É senso comum entre os órgãos processantes administrativos e judiciais que os procedimentos sancionatórios servem como elementos de dissuasão para novos atos. Ao longo disso, legisladores propõem rotineiramente a criação de novos tipos legais, assim como penalidades mais severas àquelas já existentes, em prol de promover cada vez punições mais “exemplares” aos acusados.

Todavia, a realidade tem demonstrado que os escândalos de fraude e corrupção não parecem diminuir na mesma proporção com que os recursos são despendidos para punir tais atividades. Não somente esses crimes têm sido mais noticiados e investigados, mas nota-se que as empresas e os indivíduos envolvidos em tais atos estão mais céleres em se adaptarem às estratégias de seus investigadores.

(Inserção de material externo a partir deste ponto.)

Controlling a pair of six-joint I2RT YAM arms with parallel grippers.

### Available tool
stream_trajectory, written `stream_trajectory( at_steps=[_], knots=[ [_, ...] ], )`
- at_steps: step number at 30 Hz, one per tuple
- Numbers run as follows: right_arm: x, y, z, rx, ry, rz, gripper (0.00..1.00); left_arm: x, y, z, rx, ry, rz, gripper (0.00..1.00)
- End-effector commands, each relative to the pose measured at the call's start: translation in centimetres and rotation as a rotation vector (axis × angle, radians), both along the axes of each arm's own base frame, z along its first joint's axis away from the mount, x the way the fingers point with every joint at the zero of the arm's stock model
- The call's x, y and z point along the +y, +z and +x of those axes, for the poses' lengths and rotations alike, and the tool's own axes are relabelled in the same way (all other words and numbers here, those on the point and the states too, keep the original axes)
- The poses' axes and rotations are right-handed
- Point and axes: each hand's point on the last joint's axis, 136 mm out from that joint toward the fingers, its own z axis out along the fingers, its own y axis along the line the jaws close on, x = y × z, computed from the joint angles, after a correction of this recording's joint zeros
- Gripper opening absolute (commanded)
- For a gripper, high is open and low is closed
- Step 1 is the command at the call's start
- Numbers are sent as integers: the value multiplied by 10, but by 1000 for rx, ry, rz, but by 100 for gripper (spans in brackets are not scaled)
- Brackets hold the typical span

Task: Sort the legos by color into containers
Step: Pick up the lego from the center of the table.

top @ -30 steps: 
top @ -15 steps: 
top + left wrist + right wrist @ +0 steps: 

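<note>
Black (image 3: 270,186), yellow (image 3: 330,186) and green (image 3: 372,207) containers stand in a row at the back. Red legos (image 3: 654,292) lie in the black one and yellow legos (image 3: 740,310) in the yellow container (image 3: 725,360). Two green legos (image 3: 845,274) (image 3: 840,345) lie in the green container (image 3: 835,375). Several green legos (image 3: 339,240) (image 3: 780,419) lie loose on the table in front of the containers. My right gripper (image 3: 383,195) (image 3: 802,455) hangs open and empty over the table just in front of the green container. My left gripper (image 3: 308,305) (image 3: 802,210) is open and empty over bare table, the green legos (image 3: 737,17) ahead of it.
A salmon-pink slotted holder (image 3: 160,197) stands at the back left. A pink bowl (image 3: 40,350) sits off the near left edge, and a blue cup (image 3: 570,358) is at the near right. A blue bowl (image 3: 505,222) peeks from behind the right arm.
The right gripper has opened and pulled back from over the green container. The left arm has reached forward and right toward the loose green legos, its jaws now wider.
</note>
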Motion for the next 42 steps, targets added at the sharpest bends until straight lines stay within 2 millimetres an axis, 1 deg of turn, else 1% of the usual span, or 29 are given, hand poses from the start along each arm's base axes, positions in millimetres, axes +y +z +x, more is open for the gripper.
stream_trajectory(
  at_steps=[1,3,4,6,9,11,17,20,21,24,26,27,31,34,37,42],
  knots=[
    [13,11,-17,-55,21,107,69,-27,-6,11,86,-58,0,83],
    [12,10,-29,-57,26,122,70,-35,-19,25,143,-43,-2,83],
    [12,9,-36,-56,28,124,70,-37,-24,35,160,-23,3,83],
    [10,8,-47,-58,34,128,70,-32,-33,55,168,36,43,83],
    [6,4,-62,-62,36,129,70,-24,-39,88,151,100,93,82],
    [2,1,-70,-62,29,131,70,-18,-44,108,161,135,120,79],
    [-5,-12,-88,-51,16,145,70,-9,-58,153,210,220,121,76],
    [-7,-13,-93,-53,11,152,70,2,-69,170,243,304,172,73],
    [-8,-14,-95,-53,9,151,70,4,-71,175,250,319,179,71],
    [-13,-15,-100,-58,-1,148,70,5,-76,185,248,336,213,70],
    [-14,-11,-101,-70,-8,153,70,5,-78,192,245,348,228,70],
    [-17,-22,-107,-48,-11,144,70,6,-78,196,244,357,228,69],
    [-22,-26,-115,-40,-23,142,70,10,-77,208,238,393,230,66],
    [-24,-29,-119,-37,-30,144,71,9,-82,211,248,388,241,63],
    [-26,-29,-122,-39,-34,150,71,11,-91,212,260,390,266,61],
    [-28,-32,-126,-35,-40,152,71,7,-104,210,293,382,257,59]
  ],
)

De forma apressada podemos concluir que as atuais punições aplicadas a atos de fraude e corrupção seriam ainda insuficientes ou, talvez, inadequadas, e que deveríamos investir mais verbas para processar e julgar esses crimes. É fato que em muitos países tais recursos ainda são insuficientes, mas isso é somente uma parte da resposta para a solução do problema.

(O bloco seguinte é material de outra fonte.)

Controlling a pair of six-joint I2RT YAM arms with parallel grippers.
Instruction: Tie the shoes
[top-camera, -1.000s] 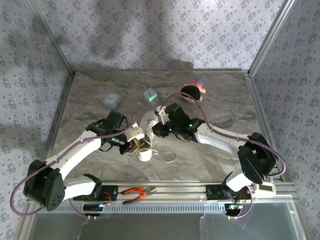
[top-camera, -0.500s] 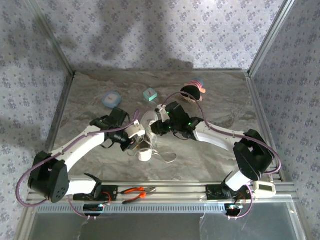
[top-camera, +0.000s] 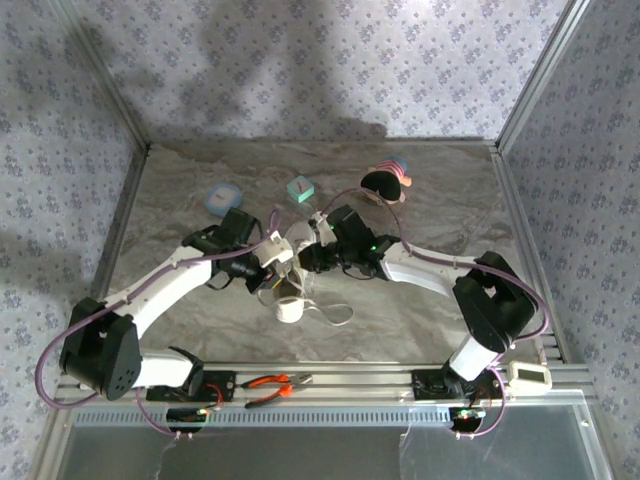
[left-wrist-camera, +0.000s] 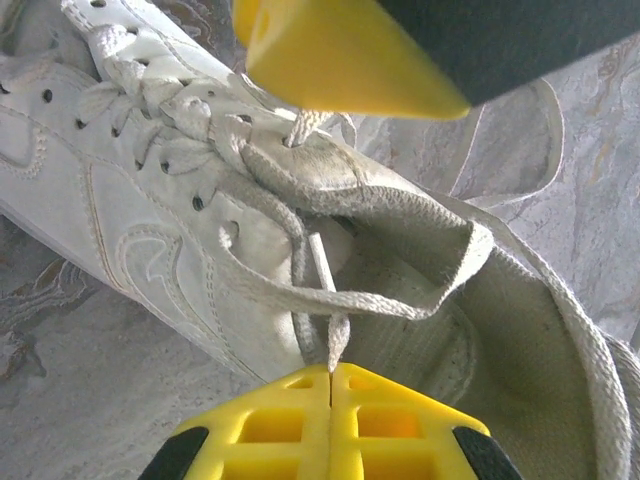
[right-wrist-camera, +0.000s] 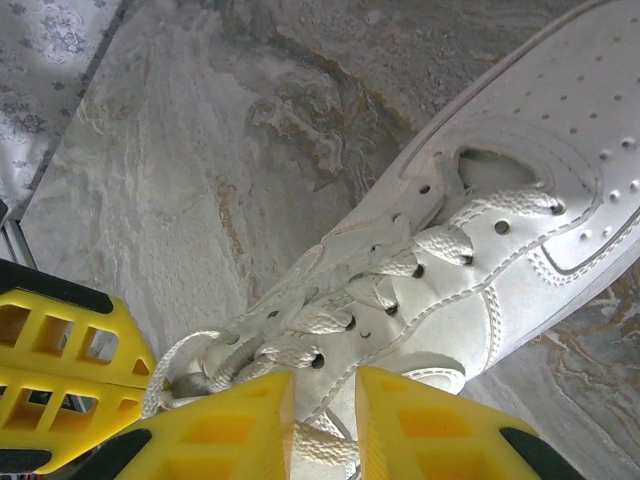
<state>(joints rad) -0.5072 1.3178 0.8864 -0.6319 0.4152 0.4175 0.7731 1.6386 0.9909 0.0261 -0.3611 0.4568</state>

A verdade é que punições funcionam, mas talvez de uma forma distinta do que imaginamos e, às vezes, em menor grau do que gostaríamos. Para esclarecer, podemos observar exemplo distinto dos crimes de colarinho branco (“white-collar crimes”): em muitos estados norte-americanos onde a pena capital é aplicada em crimes como homicídio, não se constatou redução das taxas de criminalidade com a adoção dessa medida extrema. Em tipos de crimes semelhantes, mesmo uma punição extrema ainda parece estar longe de ser um fator dissuasivo. O que poderia explicar essa discrepância?

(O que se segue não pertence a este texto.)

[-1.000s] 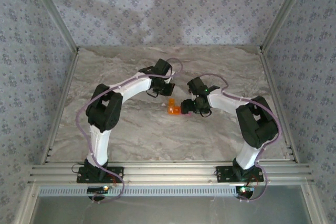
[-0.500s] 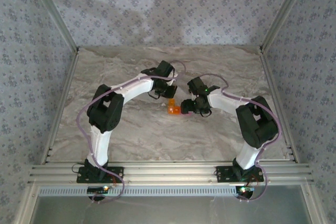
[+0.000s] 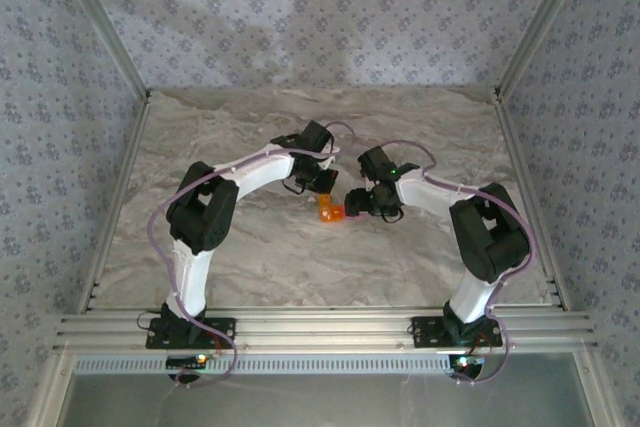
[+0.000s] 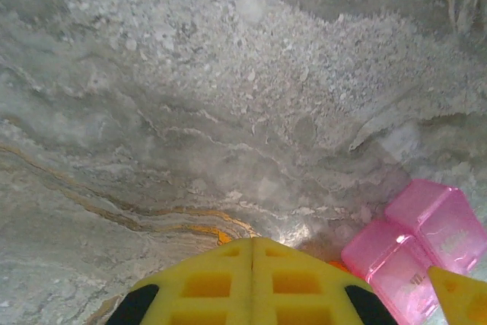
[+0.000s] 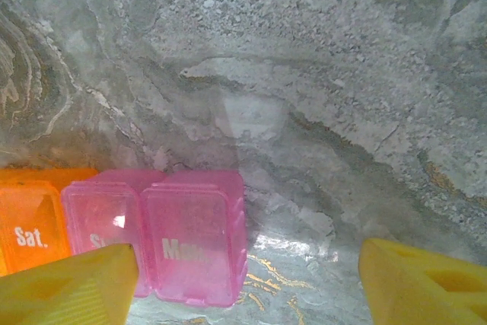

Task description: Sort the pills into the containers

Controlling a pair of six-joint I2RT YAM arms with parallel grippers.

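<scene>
The containers are a strip of small translucent boxes with shut lids, pink at one end and orange at the other, lying on the marble table. My right gripper is open, its left finger in front of the pink boxes and its right finger far off to the side. From above, the containers sit just left of the right gripper. My left gripper is shut on nothing, hovering beside the pink boxes. The pills are out of view.
The marble tabletop spreads around the strip, with patterned walls and metal frame rails at its edges. Both arms bend inward and meet near the table's middle. A yellow fingertip of the right gripper stands by the pink boxes.
My left gripper has shifted slightly right and nearer, closer to the containers. The right arm and the strip have stayed where they were.
</scene>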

Uma das hipóteses levantadas seria que nos “crimes de paixão”, como os atentados contra a vida, os autores não estariam tão preocupados, no momento do ato criminoso, com as possíveis penalidades. Ademais, há quem levante a hipótese de que penas maiores inclusive poderiam ser um “atrativo” para o cometimento do crime, despertando maior atenção de indivíduos com esse determinado perfil psicológico.

No caso dos criminosos de colarinho branco, punições como a prisão parecem ter um efeito inclusive menos dissuasivo do que para outros tipos de crime. Nesses casos, quando não há uma devida comunicação da punição para outros potenciais infratores, ou mesmo quando ela se concretiza muito tempo após o cometimento do ato, as chances desta penalidade obter algum efeito dissuasivo futuro diminui. Ademais, o pouco uso de penalidades financeiras e econômicas – o que realmente importa para os indivíduos e empresas que praticam fraude e corrupção – ainda são aplicadas de forma insuficiente.

Quando passamos a observar fraudes mais complexas, que envolvem uma cadeia de vários agentes decisórios – tanto pessoas físicas quanto jurídicas – às vezes localizados fora das fronteiras nacionais, pode ser muito difícil determinar as responsabilidades de cada indivíduo de forma específica, assim como suas consequentes punições. Uma sanção isolada a um único elo do esquema criminoso pode ser pouco eficiente para que o ocorrido não se repita no futuro, sendo a estrutura criminosa muito facilmente regenerada.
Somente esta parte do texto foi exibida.